Aim of the task:
All of the data below is to be written out again exactly.

(Beginning of Dataset entries)

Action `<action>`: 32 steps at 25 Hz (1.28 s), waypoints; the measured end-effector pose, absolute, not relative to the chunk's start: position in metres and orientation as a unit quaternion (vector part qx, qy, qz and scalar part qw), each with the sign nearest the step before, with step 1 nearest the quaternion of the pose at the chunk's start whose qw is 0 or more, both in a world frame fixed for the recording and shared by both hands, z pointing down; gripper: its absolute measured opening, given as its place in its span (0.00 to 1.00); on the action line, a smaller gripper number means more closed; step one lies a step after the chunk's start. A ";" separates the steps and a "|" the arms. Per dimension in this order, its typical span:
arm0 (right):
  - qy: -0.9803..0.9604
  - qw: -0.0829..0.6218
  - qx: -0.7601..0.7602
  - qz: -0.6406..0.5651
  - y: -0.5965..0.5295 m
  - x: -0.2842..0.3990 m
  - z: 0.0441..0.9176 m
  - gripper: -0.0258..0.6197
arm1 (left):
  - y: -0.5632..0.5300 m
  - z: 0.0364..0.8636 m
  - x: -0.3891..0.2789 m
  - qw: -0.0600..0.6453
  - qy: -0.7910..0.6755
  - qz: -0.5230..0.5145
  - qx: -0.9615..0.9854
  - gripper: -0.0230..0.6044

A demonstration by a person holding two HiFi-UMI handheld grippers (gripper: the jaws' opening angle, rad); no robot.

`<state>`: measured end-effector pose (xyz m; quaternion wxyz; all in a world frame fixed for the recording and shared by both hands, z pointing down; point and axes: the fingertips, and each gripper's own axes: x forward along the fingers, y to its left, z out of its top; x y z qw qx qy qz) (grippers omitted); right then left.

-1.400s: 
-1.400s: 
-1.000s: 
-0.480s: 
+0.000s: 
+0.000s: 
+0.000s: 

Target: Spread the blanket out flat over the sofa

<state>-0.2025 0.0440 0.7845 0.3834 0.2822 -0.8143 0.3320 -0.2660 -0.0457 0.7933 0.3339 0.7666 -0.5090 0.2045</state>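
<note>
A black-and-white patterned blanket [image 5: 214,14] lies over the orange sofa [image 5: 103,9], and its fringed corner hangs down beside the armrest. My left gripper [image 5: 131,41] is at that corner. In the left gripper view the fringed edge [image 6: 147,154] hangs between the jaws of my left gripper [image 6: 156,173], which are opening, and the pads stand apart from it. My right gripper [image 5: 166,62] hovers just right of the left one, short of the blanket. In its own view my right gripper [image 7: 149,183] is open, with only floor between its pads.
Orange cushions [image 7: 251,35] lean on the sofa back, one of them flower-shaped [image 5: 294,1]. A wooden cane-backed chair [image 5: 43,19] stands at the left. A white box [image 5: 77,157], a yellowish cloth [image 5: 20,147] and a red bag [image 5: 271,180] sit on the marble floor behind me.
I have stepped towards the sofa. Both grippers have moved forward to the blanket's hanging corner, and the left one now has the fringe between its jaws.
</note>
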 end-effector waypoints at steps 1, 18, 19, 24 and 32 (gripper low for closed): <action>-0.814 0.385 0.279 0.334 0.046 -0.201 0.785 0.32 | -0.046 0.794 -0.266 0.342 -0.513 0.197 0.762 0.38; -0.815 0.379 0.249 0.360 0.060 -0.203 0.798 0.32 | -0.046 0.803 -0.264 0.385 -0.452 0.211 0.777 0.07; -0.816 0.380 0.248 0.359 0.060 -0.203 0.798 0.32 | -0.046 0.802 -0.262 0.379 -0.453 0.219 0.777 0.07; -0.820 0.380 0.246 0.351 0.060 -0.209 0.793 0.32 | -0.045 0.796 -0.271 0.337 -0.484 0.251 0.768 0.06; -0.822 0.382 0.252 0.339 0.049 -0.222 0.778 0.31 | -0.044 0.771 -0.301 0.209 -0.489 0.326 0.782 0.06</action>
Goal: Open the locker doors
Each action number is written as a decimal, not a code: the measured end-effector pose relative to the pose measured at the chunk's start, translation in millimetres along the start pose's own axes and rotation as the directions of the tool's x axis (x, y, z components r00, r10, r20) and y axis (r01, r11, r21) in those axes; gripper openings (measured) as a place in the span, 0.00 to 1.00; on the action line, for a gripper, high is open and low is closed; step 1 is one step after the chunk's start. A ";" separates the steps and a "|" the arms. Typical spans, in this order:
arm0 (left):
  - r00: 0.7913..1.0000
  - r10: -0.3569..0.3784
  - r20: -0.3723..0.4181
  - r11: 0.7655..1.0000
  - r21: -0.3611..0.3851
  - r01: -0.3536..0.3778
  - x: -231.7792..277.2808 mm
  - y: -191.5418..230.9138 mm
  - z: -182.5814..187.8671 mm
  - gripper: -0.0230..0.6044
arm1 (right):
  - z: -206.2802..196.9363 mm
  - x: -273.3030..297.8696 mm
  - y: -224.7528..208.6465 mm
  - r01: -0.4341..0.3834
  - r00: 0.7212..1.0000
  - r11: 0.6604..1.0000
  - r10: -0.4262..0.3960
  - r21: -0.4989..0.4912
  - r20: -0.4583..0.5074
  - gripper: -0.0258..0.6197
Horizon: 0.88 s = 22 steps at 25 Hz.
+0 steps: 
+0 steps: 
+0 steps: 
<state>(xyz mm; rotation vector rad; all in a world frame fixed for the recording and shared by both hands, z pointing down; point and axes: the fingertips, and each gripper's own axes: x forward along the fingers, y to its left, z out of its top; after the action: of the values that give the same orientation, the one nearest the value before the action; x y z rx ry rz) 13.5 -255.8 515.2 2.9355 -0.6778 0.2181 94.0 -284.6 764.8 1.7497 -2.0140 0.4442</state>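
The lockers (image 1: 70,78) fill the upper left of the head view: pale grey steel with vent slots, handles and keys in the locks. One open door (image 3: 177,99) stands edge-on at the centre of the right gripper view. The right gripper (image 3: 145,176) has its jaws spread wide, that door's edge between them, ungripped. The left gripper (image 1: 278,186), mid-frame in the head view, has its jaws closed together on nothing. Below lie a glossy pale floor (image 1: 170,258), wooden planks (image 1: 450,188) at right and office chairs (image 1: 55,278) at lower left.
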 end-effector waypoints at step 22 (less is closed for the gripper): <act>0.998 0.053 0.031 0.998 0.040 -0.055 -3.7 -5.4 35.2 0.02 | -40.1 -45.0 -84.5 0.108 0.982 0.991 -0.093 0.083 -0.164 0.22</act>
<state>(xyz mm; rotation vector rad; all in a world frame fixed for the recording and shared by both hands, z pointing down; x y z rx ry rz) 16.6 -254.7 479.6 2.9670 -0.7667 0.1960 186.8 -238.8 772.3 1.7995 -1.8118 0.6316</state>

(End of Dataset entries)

Answer for this exercise:
Action `<action>`: 32 steps at 25 Hz (1.28 s), waypoints; the measured end-effector pose, absolute, not relative to the chunk's start: position in metres and orientation as a unit quaternion (vector part qx, qy, qz and scalar part qw), each with the sign nearest the step before, with step 1 nearest the quaternion of the pose at the chunk's start whose qw is 0 or more, both in a world frame fixed for the recording and shared by both hands, z pointing down; gripper: its absolute measured opening, given as its place in its span (0.00 to 1.00); on the action line, a smaller gripper number means more closed; step one lies a step after the chunk's start. A ";" separates the steps and a "|" the arms. Per dimension in this order, its typical span:
arm0 (right):
  - qy: -0.9803..0.9604
  - qw: -0.0829..0.6218
  - qx: -0.7601..0.7602
  - qz: -0.6406..0.5651
  - y: -0.5965..0.5295 m
  - x: -0.2842..0.3990 m
  - z: 0.0441..0.9176 m
  - gripper: -0.0258..0.6197
arm1 (left):
  - y: -0.5632..0.5300 m
  - z: 0.0364..0.8636 m
  - x: -0.3891..0.2789 m
  - qw: -0.0600..0.6453
  - qy: -0.7910..0.6755
  - qz: -0.5230..0.5145
  - qx: -0.9615..0.9854
  - gripper: -0.0230..0.6044

A demonstration by a person holding two HiFi-UMI handheld grippers (gripper: the jaws' opening angle, rad); no robot.

`<state>`: measured end-effector pose (xyz m; quaternion wxyz; all in a world frame fixed for the recording and shared by both hands, z pointing down; point and axes: the fingertips, and each gripper's own axes: x forward along the fingers, y to its left, z out of its top; x y z qw qx qy qz) (grippers omitted); right then left.

-1.400s: 
-1.400s: 
-1.000s: 
-0.480s: 
+0.000s: 
+0.000s: 
+0.000s: 

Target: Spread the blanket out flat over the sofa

<state>-0.2025 0.0440 0.7845 0.3834 0.2822 -0.8143 0.3320 -0.2660 -0.0457 0.7933 0.3339 0.7666 -0.5090 0.2045</state>
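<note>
A black-and-white patterned blanket [image 5: 214,14] lies over the orange sofa [image 5: 103,9], and its fringed corner hangs down beside the armrest. My left gripper [image 5: 131,41] is at that corner. In the left gripper view the fringed edge [image 6: 147,154] hangs between the jaws of my left gripper [image 6: 156,173], which are opening, and the pads stand apart from it. My right gripper [image 5: 166,62] hovers just right of the left one, short of the blanket. In its own view my right gripper [image 7: 149,183] is open, with only floor between its pads.
Orange cushions [image 7: 251,35] lean on the sofa back, one of them flower-shaped [image 5: 294,1]. A wooden cane-backed chair [image 5: 43,19] stands at the left. A white box [image 5: 77,157], a yellowish cloth [image 5: 20,147] and a red bag [image 5: 271,180] sit on the marble floor behind me.
I have stepped towards the sofa. Both grippers have moved forward to the blanket's hanging corner, and the left one now has the fringe between its jaws.
</note>
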 end-effector waypoints at steps 1, 18, 19, 24 and 32 (gripper low for closed): <action>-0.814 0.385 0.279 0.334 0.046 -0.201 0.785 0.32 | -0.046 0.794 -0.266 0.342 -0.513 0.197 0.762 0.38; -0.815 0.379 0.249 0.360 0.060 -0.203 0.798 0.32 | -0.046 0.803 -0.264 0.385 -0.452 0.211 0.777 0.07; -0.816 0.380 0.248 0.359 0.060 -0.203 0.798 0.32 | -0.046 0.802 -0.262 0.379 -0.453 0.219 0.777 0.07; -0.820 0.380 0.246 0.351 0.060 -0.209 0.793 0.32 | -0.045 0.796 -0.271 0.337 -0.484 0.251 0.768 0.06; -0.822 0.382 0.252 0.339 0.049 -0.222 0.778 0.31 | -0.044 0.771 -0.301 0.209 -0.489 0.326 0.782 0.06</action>
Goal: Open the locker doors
Each action number is written as a decimal, not a code: the measured end-effector pose relative to the pose measured at the chunk's start, translation in millimetres along the start pose's own axes and rotation as the directions of the tool's x axis (x, y, z components r00, r10, r20) and y axis (r01, r11, r21) in those axes; gripper openings (measured) as a place in the span, 0.00 to 1.00; on the action line, for a gripper, high is open and low is closed; step 1 is one step after the chunk's start. A ";" separates the steps and a "|" the arms. Typical spans, in this order:
arm0 (left):
  - r00: 0.7913..1.0000
  - r10: -0.3569..0.3784
  - r20: -0.3723..0.4181
  - r11: 0.7655..1.0000
  - r21: -0.3611..0.3851
  - r01: -0.3536..0.3778
  - x: -231.7792..277.2808 mm
  - y: -191.5418..230.9138 mm
  - z: -182.5814..187.8671 mm
  - gripper: -0.0230..0.6044
arm1 (right):
  - z: -206.2802..196.9363 mm
  - x: -273.3030..297.8696 mm
  - y: -224.7528..208.6465 mm
  - r01: -0.4341..0.3834
  - r00: 0.7212..1.0000
  - r11: 0.6604..1.0000
  - r10: -0.4262..0.3960
  - r21: -0.4989..0.4912
  - r20: -0.4583..0.5074
  - gripper: -0.0258..0.6197
Horizon: 0.88 s = 22 steps at 25 Hz.
+0 steps: 
+0 steps: 
+0 steps: 
<state>(xyz mm; rotation vector rad; all in a world frame fixed for the recording and shared by both hands, z pointing down; point and axes: the fingertips, and each gripper's own axes: x forward along the fingers, y to its left, z out of its top; after the action: of the values that give the same orientation, the one nearest the value before the action; x y z rx ry rz) 13.5 -255.8 515.2 2.9355 -0.6778 0.2181 94.0 -284.6 764.8 1.7497 -2.0140 0.4442</state>
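The lockers (image 1: 70,78) fill the upper left of the head view: pale grey steel with vent slots, handles and keys in the locks. One open door (image 3: 177,99) stands edge-on at the centre of the right gripper view. The right gripper (image 3: 145,176) has its jaws spread wide, that door's edge between them, ungripped. The left gripper (image 1: 278,186), mid-frame in the head view, has its jaws closed together on nothing. Below lie a glossy pale floor (image 1: 170,258), wooden planks (image 1: 450,188) at right and office chairs (image 1: 55,278) at lower left.
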 end-effector waypoints at step 22 (less is closed for the gripper): <act>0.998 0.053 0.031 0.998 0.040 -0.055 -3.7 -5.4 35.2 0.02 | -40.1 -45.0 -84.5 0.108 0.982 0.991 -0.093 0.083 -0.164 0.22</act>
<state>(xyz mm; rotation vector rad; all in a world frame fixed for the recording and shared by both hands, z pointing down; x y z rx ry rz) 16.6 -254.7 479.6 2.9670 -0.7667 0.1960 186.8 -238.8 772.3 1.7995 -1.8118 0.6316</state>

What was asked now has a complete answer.